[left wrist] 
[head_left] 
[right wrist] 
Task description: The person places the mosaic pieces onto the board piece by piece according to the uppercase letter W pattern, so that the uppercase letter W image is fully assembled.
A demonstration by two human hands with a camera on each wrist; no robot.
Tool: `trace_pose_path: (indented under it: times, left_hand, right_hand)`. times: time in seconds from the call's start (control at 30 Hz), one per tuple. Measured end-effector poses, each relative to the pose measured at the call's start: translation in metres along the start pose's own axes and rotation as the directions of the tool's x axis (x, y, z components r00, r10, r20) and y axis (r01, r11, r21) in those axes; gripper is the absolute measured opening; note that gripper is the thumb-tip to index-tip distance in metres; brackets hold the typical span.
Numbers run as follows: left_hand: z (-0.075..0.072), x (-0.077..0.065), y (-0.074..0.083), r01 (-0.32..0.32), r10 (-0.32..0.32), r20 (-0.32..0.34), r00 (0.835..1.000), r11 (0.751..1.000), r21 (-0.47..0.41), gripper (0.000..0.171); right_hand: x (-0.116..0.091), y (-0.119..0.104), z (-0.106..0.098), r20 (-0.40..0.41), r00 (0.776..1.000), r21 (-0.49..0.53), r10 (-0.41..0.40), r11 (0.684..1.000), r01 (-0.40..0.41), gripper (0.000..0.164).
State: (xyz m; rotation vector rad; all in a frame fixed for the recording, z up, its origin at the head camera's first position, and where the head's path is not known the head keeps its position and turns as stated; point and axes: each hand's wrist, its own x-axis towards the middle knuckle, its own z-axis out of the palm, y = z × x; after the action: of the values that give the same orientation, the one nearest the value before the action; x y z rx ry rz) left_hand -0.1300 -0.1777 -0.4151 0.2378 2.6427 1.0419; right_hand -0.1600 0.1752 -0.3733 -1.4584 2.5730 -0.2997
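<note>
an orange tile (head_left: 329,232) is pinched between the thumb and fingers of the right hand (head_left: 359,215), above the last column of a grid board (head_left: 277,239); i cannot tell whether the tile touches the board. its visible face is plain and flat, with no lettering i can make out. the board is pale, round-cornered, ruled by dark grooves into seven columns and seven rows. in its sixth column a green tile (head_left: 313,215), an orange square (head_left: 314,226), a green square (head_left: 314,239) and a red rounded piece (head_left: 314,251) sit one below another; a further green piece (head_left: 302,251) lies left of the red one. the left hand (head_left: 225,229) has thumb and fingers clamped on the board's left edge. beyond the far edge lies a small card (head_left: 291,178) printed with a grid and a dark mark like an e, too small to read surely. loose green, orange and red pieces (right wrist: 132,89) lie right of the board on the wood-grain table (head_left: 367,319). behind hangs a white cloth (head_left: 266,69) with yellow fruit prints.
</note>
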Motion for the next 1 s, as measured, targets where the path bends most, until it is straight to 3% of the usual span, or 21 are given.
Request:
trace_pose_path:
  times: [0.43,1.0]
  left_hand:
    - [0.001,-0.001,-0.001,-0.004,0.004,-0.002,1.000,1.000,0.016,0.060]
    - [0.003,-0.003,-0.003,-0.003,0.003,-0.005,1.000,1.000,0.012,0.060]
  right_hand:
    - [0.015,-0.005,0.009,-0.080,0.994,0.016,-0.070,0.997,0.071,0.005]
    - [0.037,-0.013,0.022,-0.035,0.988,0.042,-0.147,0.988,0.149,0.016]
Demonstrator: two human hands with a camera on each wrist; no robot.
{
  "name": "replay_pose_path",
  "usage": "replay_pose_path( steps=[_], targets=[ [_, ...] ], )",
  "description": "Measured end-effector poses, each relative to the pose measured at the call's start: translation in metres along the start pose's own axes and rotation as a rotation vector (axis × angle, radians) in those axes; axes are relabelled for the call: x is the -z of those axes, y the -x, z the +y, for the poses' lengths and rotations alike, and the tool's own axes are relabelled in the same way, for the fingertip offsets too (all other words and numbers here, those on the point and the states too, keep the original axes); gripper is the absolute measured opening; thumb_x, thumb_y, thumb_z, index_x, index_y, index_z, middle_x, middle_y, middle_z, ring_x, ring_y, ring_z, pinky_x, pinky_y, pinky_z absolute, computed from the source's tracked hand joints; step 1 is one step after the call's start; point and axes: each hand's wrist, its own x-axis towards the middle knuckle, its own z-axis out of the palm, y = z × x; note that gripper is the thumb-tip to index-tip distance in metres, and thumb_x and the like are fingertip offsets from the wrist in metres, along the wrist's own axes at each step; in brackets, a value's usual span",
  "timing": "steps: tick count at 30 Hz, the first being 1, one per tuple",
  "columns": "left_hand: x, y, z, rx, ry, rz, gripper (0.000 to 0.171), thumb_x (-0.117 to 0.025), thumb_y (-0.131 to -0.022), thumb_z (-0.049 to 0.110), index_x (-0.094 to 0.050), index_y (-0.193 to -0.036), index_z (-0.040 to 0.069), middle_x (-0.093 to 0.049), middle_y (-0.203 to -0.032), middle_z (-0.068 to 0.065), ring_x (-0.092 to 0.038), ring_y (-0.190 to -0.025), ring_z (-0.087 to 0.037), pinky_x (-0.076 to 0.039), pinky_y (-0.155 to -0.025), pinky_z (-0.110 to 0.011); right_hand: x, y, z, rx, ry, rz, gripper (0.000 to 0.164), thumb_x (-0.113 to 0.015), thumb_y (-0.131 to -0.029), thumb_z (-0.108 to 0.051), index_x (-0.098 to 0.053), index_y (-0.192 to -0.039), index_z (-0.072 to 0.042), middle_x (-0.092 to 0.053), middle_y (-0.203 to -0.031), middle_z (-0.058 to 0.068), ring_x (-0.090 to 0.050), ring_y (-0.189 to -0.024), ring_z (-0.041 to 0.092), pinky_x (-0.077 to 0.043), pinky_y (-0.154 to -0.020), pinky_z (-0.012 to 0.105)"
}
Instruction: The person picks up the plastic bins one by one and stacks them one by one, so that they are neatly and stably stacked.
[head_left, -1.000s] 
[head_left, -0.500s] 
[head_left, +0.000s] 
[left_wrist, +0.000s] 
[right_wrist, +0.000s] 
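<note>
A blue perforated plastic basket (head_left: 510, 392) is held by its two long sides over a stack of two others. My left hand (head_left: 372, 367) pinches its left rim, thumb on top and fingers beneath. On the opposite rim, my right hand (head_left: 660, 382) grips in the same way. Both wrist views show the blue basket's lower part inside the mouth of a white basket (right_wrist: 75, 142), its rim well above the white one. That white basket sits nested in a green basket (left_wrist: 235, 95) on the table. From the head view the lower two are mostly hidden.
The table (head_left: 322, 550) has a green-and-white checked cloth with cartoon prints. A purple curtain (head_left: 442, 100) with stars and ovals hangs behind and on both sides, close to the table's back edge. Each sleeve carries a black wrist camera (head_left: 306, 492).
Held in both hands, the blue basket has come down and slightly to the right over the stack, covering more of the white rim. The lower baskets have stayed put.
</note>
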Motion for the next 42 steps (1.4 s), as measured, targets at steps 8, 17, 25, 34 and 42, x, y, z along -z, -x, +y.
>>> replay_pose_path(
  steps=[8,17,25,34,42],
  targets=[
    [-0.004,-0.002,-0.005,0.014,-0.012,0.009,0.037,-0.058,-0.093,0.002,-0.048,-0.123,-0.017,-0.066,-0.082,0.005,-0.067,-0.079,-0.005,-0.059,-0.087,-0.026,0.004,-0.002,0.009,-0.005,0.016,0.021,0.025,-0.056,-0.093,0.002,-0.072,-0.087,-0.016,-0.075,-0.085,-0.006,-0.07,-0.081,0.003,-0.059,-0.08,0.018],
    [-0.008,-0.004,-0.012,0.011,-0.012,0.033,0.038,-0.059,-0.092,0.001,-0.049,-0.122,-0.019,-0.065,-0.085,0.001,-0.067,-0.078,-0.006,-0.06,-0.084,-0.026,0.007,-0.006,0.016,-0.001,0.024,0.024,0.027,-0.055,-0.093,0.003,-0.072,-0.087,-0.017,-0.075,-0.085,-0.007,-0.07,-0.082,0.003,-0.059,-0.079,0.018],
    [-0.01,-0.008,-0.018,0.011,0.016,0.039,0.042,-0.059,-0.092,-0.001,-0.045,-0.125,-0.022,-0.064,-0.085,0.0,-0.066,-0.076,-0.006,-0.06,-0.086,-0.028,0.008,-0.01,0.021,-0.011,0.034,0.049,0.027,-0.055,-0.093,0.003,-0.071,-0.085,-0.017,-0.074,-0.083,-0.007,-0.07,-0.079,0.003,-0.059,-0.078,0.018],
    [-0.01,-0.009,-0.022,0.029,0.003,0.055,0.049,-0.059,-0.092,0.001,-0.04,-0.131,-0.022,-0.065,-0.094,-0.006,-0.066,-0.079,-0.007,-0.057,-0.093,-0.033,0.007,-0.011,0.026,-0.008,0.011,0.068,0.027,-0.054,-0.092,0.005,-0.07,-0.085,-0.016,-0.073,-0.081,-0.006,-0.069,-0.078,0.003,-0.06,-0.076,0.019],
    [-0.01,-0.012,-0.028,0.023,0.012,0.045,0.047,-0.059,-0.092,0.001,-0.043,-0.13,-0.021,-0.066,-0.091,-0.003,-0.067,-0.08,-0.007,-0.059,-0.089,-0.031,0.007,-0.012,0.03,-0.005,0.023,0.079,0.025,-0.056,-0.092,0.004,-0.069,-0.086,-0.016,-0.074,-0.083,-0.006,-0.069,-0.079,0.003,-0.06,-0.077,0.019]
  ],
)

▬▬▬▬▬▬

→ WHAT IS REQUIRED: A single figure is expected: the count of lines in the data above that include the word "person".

→ EXERCISE ANSWER: 2